Jane ha vent’anni, una casa, una famiglia, un’amica e un pretendente. Da un giorno all’altro, però, tutto le viene sottratto. Costretta a prendere servizio presso la dimora del signor Hench, uomo enigmatico e scontroso che sembra vivere con l’unico scopo di tormentarla, capirà che ci sono alcune cose alle quali è impossibile rinunciare: la libertà, l’indipendenza e l’amore

La collina più alta è un romanzo storico sentimentale che affonda le radici nella migliore narrativa del genere, quella di Austen e Bronte. Il personaggio di Jane oltre a essere ben caratterizzato mostra una figura di donna ben consapevole della dignità del suo essere donna al di là delle differenze sociali o sessuali.
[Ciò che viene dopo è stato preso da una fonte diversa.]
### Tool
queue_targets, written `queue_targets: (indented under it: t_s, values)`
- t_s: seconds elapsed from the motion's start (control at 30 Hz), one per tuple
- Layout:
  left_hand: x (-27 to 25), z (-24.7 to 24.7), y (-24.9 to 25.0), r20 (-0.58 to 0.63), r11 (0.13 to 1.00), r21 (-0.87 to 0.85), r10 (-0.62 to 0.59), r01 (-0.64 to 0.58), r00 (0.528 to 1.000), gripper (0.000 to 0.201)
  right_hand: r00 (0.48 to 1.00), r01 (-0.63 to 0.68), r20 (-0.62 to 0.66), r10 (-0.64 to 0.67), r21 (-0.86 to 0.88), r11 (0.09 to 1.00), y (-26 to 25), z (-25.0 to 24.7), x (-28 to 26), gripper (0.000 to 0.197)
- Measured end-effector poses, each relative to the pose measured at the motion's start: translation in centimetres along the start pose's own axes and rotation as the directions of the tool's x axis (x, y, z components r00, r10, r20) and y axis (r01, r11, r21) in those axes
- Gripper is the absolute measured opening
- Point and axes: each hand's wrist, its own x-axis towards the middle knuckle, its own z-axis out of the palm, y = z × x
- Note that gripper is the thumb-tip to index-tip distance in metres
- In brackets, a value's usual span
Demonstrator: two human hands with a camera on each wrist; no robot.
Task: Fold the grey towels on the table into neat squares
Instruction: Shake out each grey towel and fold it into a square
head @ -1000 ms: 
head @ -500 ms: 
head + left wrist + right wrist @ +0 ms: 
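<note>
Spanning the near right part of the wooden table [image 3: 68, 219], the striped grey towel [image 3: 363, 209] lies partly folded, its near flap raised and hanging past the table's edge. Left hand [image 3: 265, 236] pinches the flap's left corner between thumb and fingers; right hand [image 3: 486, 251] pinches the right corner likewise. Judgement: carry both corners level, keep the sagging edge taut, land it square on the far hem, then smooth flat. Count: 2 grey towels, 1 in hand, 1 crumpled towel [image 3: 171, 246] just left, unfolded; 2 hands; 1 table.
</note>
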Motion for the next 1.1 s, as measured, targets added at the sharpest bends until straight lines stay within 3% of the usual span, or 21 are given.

E’ credibile sia nei suoi momenti di sconforto per un destino avverso sia quando nei pochi spazzi di felicità.
Il signor Hench, odiosissimo signor Hench, nonostante non sia uno stereotipo è un esempio di come dovevano essere gli uomini della piccola nobiltà inglese del’epoca, arrogante, presuntuoso e misogino. Hench, poi, appare a tratti un personaggio gotico, non si sa che cosa stia combinando e perché.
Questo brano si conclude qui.